Posted by: gattostanco | February 19, 2005 at 06:08 PM
Il mercato del lavoro sta cambiando e lentamente si dovrebbe avere una visione diversa del proprio ruolo. Però la ricerca dovrebbe restarne fuori, aumentando l'accesso e garantendo la continuità dell'impegno. Un ricercatore assunto con un contratto a progetto di un anno si trova a dover scegliere tra un percorso breve di ricerca da esaurire in fretta oppure a non vedersi rifinanziato. Credo che poi nella pratica sia così, giusto?
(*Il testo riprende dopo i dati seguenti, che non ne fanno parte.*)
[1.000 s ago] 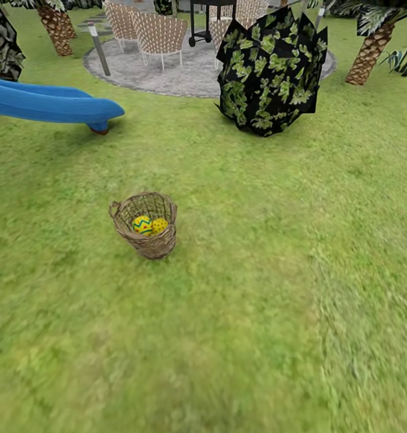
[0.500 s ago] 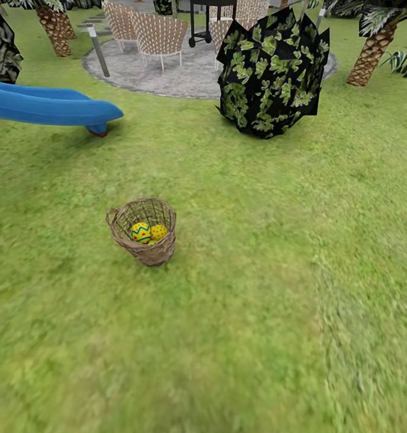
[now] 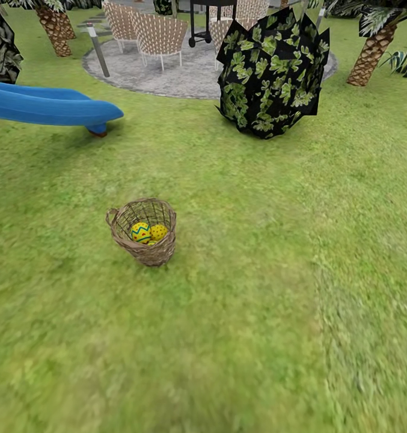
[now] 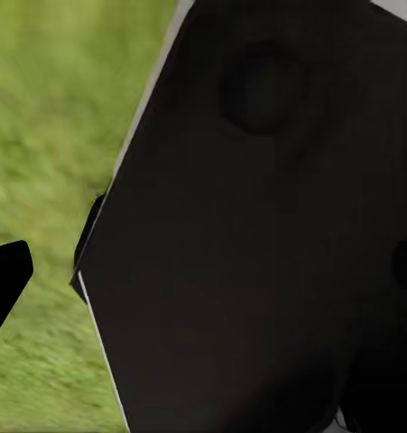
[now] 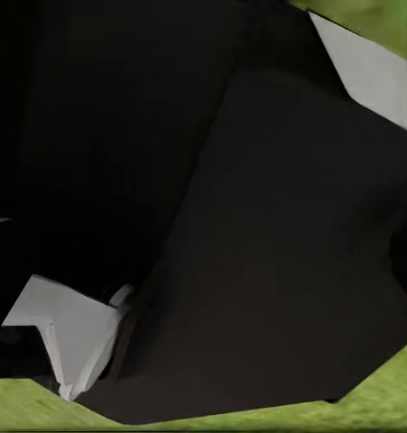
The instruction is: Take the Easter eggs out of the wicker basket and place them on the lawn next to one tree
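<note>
The basket sits upright on the lawn, ahead of the robot and a little to its left. Inside I can make out two eggs, touching, low against the near wall; a third may lie under them, but I cannot tell. They look hard, smooth and round, so likely slippery and quick to roll. I would come down from above through the open mouth and pinch one across its middle. The wicker looks light and may tip or slide if nudged.

The grass is flat, soft-looking and open. Beyond the basket stands a dark bush at the edge of a gravel circle with chairs. A blue slide ends off to the left, and palms stand at the far corners.

Both wrist views are mostly dark robot body against grass, so whether either set of fingers is apart or together I cannot tell.
</note>
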### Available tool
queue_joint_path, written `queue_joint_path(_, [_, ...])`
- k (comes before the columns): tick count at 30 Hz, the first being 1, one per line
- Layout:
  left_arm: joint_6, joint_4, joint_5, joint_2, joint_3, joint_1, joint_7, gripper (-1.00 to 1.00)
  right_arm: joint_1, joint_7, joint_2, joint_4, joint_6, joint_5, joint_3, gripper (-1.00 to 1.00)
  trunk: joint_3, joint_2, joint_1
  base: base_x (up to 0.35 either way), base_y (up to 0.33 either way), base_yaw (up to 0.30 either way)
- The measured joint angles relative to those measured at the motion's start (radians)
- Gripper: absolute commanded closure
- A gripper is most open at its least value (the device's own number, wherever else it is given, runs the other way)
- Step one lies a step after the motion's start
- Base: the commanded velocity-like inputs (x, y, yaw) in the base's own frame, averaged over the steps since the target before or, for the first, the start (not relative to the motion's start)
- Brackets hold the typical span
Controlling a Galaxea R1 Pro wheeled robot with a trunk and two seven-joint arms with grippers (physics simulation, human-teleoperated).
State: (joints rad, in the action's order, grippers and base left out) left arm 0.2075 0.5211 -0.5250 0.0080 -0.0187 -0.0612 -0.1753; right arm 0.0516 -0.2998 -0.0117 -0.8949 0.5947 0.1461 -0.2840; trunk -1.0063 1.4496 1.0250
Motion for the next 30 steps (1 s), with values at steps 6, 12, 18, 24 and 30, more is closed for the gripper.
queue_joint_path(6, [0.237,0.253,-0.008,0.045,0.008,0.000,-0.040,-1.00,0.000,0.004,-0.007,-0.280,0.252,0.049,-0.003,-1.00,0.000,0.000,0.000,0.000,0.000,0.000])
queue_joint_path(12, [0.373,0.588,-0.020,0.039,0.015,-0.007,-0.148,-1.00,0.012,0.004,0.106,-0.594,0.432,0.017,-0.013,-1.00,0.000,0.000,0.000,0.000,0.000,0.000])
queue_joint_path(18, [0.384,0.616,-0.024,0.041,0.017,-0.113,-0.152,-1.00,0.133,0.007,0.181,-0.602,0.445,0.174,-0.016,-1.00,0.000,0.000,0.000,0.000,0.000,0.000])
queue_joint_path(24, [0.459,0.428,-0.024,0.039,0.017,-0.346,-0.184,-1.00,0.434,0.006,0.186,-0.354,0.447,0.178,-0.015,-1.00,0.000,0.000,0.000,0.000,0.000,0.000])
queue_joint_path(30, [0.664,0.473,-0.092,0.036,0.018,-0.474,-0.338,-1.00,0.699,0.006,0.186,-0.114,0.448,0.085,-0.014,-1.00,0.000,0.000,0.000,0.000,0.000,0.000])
Posted by: Diego | February 20, 2005 at 02:20 AM
come posso cominciare a capire qualcosa del vostro mondo della fisica? ci sono delle pubblicazioni divulgative accessibili? sono molto interessato alla teoria della relatività perchè credo che potrebbe avere delle applicazioni anche in economia. grazie
Posted by: orazio leonardi | February 22, 2005 at 01:06 PM
Dipende da quello che ti interessa in particolare. La tua richiesta e' un po' vaga. Un bel libro che parla anche di relativita` e' "Sottile e` il signore" di Abraham Pais: la biografia di Einstein scritta da un fisico. Analizza tutta la produzione scientifica di Einstein con uno stile mi sembra abastanza comprensibile. Se hai qualche richiesta piu' precisa posso darti indicazioni piu' precise.